人気漫画家集団CLAMPの『×××HOLIC』のノベライズ化。
実質的には主人公である四月一日と侑子(偽名)以外のキャラはは全て西尾維新作。
原作も一応読んでるものの、この本に関して言えば何処から如何見たところで西尾維新の作品である、としかいえないような。
特に3作中の3作目の作品の奇怪な記述方法だとか登場シーンだとか会話展開だとかは戯言的にも程があるというか。
そういうわけなので原作ファンじゃないただの西尾維新ファンは普通に読むべき作品だし、なんだかんだで原作の主人公達の特性を明確に捉ええて描かれていることにより原作ファンも十分楽しめそうな作品な気がするので作者のどっちかに心惹かれた君達は買って読むべきである。

198冊目(☆☆☆☆☆☆☆☆)


『紅 〜ギロチン〜』片山憲太郎

前回の事件でかけがえのない大事なものを見つけた筈な駆け出し揉め事処理屋な少年が、裏の組織に勧誘されてみたり大事なはずの少女との約束をなんとも思わず反故にしてみたり直後に後悔してうじうじ悩んで死にそうになったりする話。

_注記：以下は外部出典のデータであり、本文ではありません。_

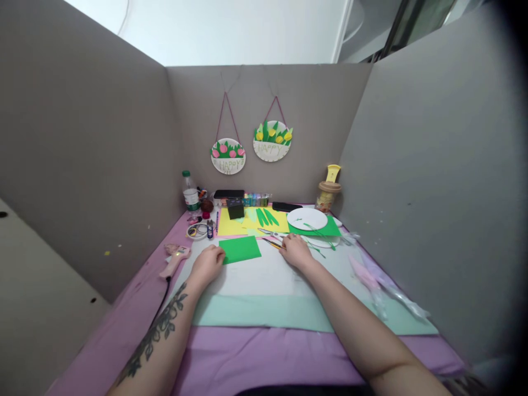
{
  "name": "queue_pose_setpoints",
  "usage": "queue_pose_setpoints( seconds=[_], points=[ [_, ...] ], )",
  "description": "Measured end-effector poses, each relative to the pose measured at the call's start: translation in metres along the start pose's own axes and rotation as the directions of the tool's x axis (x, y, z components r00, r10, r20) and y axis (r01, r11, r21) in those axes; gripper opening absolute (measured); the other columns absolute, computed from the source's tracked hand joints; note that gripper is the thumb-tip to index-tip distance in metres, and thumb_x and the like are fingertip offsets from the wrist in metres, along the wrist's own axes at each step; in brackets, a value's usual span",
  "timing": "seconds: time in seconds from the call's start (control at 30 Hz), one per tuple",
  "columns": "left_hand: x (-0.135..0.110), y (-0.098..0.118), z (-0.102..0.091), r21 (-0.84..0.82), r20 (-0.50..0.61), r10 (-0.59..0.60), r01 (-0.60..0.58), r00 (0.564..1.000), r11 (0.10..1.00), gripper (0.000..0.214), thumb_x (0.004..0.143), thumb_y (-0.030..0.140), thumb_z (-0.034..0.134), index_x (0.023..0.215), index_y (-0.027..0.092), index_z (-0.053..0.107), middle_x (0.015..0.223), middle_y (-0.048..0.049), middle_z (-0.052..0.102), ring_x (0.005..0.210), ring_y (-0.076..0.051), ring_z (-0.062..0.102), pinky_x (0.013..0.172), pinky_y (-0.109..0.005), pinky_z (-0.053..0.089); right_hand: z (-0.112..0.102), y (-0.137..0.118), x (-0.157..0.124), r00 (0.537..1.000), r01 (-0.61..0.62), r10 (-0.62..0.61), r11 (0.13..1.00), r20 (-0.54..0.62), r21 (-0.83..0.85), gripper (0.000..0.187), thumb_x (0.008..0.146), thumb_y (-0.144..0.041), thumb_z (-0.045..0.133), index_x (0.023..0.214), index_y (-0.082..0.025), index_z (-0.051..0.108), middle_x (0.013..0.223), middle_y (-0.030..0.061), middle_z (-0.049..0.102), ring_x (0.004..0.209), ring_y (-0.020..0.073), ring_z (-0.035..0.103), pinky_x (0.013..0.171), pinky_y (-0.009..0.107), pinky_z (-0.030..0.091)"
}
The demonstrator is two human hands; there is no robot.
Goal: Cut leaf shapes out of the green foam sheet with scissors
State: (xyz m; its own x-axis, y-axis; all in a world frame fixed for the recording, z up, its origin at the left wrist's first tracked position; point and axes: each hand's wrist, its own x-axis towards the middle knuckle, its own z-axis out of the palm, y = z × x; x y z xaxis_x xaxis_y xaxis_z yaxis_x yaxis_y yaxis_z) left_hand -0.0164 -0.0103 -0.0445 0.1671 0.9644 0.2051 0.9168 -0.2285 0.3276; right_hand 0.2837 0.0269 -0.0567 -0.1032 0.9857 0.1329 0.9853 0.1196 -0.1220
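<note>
My left hand (209, 263) rests on the table with its fingers curled on the left edge of a green paper rectangle (241, 248). My right hand (295, 250) lies further right, fingers closed around the end of a thin pencil-like stick (272, 243). Scissors (268, 232) lie just beyond that hand. Behind them lie a yellow sheet (231, 224) with green leaf cut-outs (266, 216), and a white paper plate (307, 218) on a green sheet (330, 228).
A pink glue gun (175, 258) lies at the left, its cord running toward me. A bottle (190, 192), a small black box (235, 208), a phone (286, 207) and a jar (328, 195) stand at the back. Two decorated plates (228, 155) hang on the grey partition. Clear wrappers (377, 283) lie at right.
</note>
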Motion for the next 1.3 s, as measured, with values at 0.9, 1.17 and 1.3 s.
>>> queue_pose_setpoints(
  seconds=[0.9,1.17,1.3],
  points=[
    [0.034,0.022,0.046,-0.256,0.157,0.323,-0.277,0.933,0.926,0.035,0.088,0.017,0.042,0.101,0.026,0.073,0.098,-0.0052,0.061,0.088,-0.017,0.055,0.078,-0.026,0.042,0.005,-0.009,-0.004,0.901,0.404,-0.433,0.857,0.024,0.32,0.026,0.083,-0.012,0.053,0.103,-0.018,0.068,0.101,0.0083,0.062,0.095,0.018,0.054,0.083,0.026,0.038],
    [0.029,0.025,0.046,-0.174,0.198,0.305,-0.273,0.931,0.946,0.035,0.088,0.021,0.044,0.112,0.032,0.068,0.1,-0.0026,0.055,0.09,-0.018,0.051,0.082,-0.025,0.038,0.005,-0.003,-0.003,0.901,0.409,-0.432,0.872,0.029,0.27,0.026,0.083,-0.009,0.052,0.101,-0.018,0.069,0.096,0.0077,0.062,0.094,0.0184,0.053,0.079,0.025,0.037],
    [0.029,0.027,0.046,-0.161,0.208,0.304,-0.274,0.93,0.948,0.033,0.088,0.025,0.045,0.111,0.031,0.067,0.1,-0.0024,0.055,0.088,-0.017,0.051,0.08,-0.023,0.037,0.007,-0.006,-0.003,0.897,0.422,-0.442,0.87,0.023,0.254,0.027,0.083,-0.009,0.051,0.101,-0.019,0.069,0.095,0.0073,0.062,0.093,0.0181,0.053,0.08,0.025,0.036]
  ],
)
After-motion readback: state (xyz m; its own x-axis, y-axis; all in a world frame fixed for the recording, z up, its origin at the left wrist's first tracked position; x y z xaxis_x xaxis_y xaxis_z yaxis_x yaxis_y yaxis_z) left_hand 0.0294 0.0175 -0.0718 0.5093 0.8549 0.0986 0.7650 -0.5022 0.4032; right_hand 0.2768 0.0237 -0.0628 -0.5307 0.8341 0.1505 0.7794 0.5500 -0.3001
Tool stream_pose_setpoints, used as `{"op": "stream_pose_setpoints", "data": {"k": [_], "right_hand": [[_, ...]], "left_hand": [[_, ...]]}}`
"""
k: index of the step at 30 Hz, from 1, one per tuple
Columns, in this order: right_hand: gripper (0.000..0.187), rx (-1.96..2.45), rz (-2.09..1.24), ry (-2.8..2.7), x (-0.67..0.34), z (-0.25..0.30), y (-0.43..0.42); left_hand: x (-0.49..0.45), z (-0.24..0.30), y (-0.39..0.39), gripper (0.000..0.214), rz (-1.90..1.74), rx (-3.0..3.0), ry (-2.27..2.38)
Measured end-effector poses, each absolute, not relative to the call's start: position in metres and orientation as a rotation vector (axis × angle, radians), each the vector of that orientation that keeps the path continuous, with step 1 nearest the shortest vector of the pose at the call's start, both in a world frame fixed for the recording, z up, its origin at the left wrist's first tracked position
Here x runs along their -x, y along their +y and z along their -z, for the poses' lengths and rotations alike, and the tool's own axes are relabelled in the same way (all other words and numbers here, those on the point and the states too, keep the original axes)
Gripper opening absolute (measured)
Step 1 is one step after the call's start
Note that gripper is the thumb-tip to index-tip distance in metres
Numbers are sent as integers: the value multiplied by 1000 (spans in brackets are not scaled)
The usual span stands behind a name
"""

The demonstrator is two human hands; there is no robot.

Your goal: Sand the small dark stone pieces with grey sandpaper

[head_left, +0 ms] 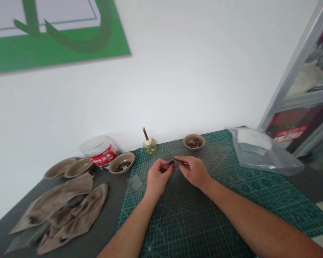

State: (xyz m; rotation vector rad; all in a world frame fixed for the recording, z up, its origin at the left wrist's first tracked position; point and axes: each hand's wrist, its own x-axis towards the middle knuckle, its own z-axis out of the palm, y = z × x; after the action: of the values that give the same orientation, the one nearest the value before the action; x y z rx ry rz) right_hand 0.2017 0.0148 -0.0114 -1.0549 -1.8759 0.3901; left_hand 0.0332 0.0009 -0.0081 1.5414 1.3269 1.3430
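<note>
Over the green cutting mat, my left hand pinches a small dark lump between thumb and fingers. It looks like the pieces in the bowls, but its kind is too small to make out. My right hand is closed just to the right, its fingertips close to the lump. A thin dark tool shows between its fingers; most of it is hidden. Behind my right hand stands a brown bowl of dark lumps. Another bowl with similar pieces sits to the left.
A small jar with a brush handle stands by the wall. A red-labelled tub, two stacked-looking bowls and crumpled brown cloths lie left. A clear square rests on the mat; a plastic bag lies right.
</note>
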Motion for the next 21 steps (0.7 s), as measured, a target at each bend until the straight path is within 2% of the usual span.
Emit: {"op": "stream_pose_setpoints", "data": {"k": [12, 21], "right_hand": [[43, 828, -256, -2140, -200, 13, 12], [43, 870, -188, -2156, -200, 14, 10]], "left_hand": [[-35, 5, -2, 15, -1307, -1675, 1420], [-36, 6, -5, 19, -1354, -1557, 1323]]}}
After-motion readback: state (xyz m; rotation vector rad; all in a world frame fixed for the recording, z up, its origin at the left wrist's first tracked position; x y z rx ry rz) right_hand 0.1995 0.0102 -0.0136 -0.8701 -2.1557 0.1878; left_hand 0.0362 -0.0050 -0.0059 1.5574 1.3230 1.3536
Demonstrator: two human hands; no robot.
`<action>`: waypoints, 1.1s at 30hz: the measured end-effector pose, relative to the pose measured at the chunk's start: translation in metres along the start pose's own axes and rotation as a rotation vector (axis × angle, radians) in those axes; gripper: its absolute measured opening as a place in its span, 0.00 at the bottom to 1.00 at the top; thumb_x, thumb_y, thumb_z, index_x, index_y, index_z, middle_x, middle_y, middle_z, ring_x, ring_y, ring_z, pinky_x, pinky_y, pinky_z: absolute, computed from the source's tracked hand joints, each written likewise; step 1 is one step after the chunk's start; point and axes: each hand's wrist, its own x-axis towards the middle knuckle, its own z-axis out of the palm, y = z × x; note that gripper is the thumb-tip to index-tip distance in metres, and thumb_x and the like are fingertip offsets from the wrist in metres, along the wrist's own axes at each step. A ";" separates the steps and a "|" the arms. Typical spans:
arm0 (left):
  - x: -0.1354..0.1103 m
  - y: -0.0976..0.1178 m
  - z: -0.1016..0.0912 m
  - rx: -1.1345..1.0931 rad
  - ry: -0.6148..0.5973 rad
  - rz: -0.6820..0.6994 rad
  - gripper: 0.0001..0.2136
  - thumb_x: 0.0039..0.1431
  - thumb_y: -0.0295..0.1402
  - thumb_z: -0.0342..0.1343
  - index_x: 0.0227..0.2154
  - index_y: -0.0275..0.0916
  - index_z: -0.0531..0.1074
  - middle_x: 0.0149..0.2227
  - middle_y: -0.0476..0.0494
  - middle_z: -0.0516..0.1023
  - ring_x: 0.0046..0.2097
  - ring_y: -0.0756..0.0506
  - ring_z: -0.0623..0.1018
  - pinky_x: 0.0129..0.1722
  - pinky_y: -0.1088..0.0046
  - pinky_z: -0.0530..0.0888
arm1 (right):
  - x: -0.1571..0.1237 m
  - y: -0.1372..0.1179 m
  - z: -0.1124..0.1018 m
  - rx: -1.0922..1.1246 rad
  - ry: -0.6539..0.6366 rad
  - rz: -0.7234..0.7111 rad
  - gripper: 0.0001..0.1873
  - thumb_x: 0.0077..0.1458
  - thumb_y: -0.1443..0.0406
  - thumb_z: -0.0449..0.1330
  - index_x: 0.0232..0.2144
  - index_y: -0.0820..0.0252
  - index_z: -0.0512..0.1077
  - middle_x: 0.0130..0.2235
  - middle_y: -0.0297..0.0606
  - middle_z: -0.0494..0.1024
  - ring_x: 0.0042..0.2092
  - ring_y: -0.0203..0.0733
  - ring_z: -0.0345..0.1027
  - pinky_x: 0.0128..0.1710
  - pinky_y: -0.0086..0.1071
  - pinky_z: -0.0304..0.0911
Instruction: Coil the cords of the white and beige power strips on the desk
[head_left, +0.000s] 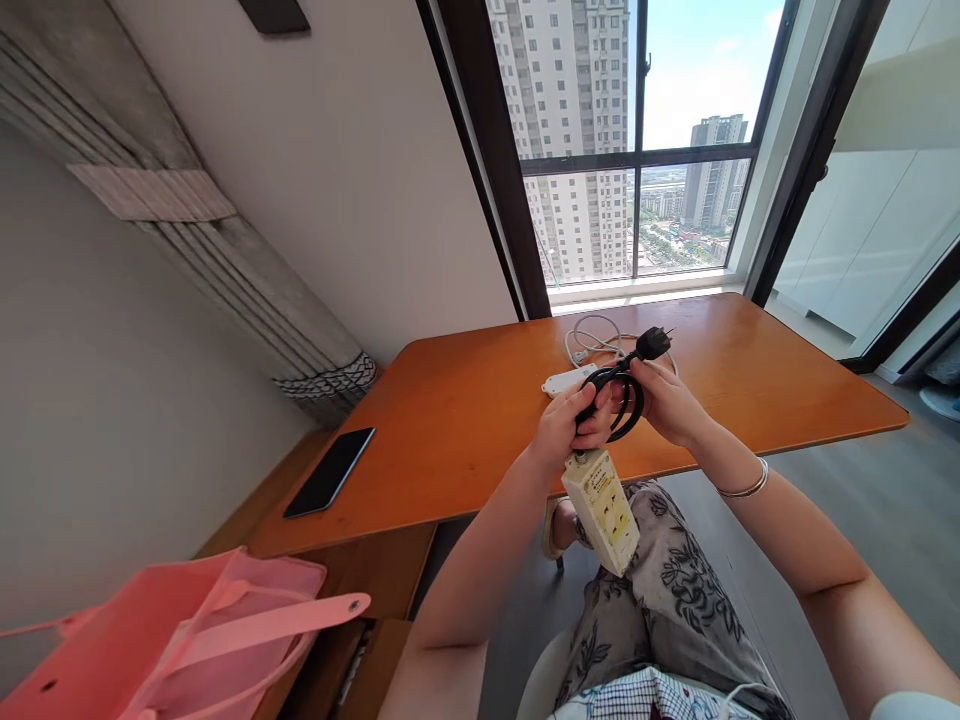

それはいいんだが、裏表紙のあらすじの文章だけみたら切彦ちゃんは殺し屋なだけじゃなくて人の人間関係までぶち壊すような冷徹な策略家のようなイメージを受けちゃうので訂正したほうがいいんじゃねーかと思ったり。彼女は至極真っ当なただの殺し屋なのです。

なんて感じに珍しくさらさらっとネタバレもしちゃいましたが、前回を踏まえての今回をしっかりと確立できてる感じなのでご満悦な俺。
ただ物語が目指している先ってのがまだまだ見えてこないのでそこの見極め賀出来てからが正当な評価を与えることになりそうです。